▶ _Assigned task_: Extract each line from the entries below that has the string "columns" in it.

***** Given data *****

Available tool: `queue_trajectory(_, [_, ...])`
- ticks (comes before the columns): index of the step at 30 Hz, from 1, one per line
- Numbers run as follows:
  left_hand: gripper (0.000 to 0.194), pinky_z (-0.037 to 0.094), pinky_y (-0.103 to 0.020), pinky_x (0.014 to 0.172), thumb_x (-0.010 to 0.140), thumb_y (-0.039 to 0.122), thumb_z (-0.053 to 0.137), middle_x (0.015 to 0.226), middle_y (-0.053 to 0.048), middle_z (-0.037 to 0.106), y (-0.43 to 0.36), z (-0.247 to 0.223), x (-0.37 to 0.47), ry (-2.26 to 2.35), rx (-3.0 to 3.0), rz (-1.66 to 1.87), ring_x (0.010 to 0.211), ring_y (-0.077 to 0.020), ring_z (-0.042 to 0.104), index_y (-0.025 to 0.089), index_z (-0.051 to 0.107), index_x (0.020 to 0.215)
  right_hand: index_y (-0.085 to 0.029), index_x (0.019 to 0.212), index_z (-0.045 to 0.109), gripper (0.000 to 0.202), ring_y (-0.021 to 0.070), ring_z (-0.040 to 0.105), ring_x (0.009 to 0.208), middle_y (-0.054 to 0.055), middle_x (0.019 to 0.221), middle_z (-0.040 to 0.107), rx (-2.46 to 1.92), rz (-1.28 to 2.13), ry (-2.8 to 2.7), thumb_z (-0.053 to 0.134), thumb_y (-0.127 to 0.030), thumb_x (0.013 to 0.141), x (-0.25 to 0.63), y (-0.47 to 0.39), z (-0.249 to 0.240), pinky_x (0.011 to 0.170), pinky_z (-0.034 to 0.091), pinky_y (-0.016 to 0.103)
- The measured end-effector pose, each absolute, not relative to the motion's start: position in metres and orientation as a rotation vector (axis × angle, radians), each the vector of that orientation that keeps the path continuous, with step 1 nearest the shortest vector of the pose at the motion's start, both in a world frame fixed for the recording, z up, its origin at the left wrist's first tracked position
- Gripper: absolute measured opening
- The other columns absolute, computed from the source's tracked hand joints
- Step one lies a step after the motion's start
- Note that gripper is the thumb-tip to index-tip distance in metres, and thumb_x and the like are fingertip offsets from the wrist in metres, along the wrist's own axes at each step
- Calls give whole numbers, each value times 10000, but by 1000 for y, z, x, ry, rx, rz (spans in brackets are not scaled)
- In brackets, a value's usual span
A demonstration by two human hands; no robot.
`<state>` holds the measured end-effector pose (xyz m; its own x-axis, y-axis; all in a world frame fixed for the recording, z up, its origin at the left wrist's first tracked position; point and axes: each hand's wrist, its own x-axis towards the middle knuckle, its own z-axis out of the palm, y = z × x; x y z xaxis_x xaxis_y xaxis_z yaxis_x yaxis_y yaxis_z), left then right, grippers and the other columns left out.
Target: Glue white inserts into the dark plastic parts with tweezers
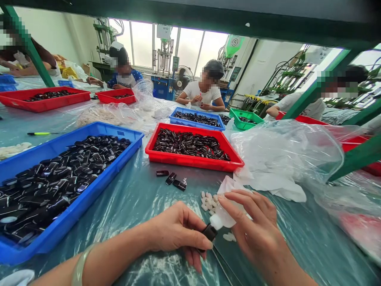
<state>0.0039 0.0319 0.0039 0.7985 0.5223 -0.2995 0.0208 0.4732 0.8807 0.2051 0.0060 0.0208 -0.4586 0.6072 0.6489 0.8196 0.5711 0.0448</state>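
Observation:
Near the bottom centre, my left hand (181,232) pinches a small glossy black plastic part (209,232) between thumb and fingers. My right hand (253,222) holds a soft white bottle (224,216), its nozzle end touching the top of the black part. A thin metal tool (223,264) runs downward from beneath the black part; what holds it is hidden. Small white pieces (209,201) lie in a pile just behind the bottle. Three loose black parts (170,178) rest on the plastic-covered table, in front of the red tray.
A large blue tray (119,171) of black parts is at left, a red tray (193,160) of them ahead. Plastic bags (285,151) spread at right. Green frame bars (321,87) cross above. Several people, one a person in white (205,93), sit beyond.

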Motion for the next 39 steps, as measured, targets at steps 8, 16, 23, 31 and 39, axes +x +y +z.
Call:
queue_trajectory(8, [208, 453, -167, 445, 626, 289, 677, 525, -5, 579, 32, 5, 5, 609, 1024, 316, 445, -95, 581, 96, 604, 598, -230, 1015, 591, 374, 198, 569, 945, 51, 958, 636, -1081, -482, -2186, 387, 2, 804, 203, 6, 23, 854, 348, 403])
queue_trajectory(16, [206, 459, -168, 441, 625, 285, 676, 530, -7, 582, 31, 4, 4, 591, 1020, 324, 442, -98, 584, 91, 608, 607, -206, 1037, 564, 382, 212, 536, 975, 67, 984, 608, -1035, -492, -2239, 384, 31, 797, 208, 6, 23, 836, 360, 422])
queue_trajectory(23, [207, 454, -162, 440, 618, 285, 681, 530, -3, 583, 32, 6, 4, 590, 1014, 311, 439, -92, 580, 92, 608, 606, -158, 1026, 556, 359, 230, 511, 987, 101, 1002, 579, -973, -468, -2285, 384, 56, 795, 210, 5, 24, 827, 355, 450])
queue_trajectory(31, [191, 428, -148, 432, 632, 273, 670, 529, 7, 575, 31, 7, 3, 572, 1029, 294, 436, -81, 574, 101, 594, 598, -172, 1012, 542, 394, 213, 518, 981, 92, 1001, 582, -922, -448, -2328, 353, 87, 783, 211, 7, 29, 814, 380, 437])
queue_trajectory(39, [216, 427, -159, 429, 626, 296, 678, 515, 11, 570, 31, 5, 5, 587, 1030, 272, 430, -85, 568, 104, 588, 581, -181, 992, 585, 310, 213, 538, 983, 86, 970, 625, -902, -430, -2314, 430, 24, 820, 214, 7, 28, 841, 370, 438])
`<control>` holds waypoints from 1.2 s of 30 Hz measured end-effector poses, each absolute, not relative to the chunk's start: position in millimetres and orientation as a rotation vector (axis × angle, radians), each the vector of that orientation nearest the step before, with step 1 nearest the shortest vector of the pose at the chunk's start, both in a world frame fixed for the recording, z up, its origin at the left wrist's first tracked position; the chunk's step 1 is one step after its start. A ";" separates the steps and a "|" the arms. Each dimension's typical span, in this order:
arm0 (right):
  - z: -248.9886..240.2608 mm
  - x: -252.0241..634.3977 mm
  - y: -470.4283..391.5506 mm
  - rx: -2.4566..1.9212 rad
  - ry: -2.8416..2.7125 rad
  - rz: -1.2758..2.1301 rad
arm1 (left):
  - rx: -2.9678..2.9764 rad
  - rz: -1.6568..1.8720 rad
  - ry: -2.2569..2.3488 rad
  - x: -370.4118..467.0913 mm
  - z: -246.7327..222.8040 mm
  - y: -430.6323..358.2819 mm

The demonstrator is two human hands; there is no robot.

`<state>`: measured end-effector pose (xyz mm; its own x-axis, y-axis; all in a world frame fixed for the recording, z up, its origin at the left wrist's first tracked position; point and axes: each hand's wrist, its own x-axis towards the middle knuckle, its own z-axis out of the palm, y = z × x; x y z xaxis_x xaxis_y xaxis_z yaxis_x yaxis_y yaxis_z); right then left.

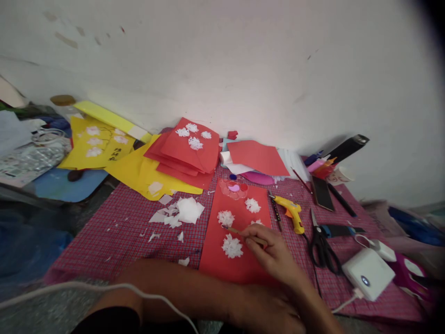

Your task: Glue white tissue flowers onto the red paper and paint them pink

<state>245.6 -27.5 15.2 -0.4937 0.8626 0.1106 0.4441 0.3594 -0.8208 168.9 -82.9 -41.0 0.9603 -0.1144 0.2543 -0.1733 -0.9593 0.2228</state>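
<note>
My right hand (267, 246) pinches a thin wooden paintbrush (234, 230). Its dark tip is at the lower edge of a white paper flower (225, 218); whether it touches I cannot tell. The flower is on a red paper sheet (212, 250), along with several others, including a lower flower (232, 246) and an upper flower (252, 205). A clear palette (233, 188) with pink and red paint rests at the sheet's top. My left forearm crosses the near edge, and my left hand (274, 311) lies below my right wrist, its fingers hidden.
Scraps of white paper (189, 210) lie left. Behind are stacked red sheets (177, 153) and yellow paper (134, 169). To the right are a yellow glue gun (290, 211), black scissors (323, 248) and a white power bank (369, 273). A white cable (125, 287) crosses the foreground.
</note>
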 end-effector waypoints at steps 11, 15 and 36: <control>16.9 245.2 -28.4 -1.149 -2.069 0.999 | 2.842 0.491 -0.236 171.9 -53.9 -83.5; 16.9 243.1 -28.3 -1.154 -2.064 1.014 | 2.849 0.616 -0.218 175.1 -63.0 -85.8; 9.9 271.9 -19.2 -1.222 -1.824 1.048 | 2.887 0.585 -0.190 167.2 -56.0 -88.1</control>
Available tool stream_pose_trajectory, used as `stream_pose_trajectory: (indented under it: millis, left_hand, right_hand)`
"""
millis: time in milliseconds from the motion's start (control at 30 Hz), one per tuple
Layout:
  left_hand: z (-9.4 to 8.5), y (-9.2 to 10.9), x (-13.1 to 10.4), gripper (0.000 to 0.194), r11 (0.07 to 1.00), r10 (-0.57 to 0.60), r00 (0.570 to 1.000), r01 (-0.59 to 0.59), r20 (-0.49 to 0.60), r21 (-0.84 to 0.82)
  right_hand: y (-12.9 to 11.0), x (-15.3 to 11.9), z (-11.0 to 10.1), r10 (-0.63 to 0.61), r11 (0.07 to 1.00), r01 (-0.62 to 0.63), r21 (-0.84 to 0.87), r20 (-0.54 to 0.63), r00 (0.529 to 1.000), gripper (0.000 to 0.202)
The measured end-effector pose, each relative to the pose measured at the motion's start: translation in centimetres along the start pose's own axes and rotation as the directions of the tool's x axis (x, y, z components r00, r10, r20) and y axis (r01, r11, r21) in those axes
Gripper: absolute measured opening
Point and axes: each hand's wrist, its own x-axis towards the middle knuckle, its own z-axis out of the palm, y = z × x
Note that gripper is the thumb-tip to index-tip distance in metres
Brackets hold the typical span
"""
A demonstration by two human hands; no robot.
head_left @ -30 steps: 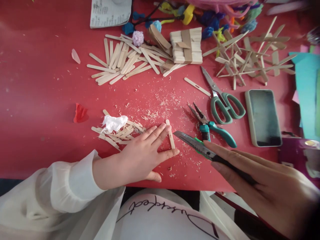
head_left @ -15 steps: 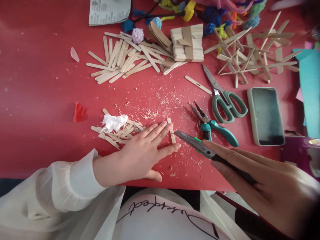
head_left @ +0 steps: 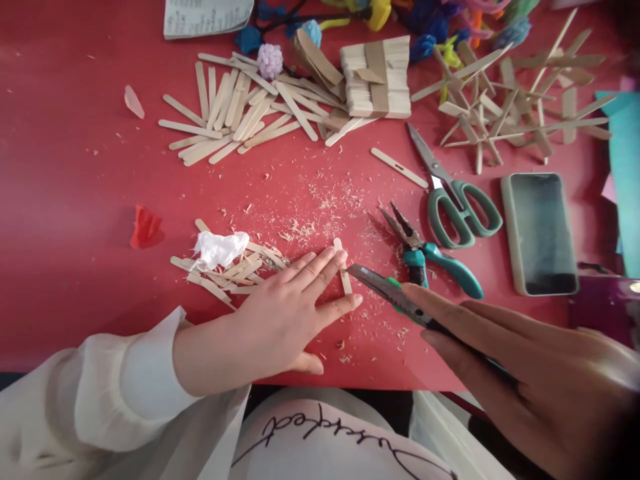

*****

▶ _Reply to the exercise_:
- ticks (comes before the columns): index of the step at 30 Hz, from 1, one per line
- The other columns absolute, computed from the source's tracked hand joints
`<state>` holds the measured end-effector pose (xyz m; its own x-axis, y-axis; all in a world frame fixed for the recording, z up, its origin at the left wrist's first tracked position; point and axes: each hand's wrist, its own x-axis towards the middle knuckle, its own z-axis out of the palm, y = z × x; x y z xaxis_x xaxis_y xaxis_z yaxis_x yaxis_y yaxis_z), left then right, grippers and the other columns left out.

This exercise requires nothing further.